● What to work on
Review the material line by line. Identify and copy every line that contains the string "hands".

(Information)

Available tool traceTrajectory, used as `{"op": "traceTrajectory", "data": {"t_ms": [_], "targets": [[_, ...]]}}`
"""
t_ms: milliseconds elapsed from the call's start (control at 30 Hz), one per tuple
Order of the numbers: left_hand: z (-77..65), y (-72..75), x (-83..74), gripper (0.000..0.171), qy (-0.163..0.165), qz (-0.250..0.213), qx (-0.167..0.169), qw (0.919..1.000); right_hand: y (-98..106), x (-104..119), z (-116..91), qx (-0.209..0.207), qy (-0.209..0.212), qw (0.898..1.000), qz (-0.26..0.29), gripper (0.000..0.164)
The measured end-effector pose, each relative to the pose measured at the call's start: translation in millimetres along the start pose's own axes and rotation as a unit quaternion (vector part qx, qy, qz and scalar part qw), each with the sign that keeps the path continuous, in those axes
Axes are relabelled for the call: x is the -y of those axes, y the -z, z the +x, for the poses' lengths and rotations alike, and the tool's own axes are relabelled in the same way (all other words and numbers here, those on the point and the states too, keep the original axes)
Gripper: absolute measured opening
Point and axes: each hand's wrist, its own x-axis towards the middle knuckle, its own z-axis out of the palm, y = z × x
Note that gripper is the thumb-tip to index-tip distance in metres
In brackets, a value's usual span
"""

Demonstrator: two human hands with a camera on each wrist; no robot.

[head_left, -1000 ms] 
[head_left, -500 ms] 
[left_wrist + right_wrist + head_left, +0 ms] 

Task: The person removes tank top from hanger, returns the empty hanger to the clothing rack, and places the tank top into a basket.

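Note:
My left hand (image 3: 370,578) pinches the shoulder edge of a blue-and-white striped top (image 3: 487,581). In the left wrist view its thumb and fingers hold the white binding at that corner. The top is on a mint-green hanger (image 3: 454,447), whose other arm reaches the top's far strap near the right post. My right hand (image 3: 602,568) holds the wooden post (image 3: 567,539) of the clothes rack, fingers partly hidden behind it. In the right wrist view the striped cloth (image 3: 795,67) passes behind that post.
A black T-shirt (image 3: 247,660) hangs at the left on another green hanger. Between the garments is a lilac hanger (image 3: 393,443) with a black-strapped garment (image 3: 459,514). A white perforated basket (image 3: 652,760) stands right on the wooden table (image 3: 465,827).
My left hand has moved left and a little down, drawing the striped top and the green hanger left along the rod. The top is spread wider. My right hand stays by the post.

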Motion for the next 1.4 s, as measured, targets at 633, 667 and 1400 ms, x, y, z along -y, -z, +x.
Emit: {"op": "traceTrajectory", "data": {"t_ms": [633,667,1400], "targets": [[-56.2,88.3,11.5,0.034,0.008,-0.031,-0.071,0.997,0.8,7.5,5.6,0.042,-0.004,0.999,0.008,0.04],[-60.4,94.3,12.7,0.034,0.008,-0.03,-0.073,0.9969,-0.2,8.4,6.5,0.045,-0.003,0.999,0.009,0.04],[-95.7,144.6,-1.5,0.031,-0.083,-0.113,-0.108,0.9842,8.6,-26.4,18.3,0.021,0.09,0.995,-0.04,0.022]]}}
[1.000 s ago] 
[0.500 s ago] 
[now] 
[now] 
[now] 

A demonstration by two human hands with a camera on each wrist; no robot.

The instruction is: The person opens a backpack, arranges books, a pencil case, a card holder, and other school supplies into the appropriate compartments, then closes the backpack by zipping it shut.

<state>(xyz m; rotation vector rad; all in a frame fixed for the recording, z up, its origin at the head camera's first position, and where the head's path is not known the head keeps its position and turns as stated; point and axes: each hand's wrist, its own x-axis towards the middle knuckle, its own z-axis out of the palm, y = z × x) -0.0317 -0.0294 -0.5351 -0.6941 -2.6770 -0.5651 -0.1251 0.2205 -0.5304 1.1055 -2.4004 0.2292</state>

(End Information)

● Answer to this problem
Demonstrator: two human hands with a camera on each wrist; no robot.
A demonstration by two human hands with a camera on each wrist; no robot.

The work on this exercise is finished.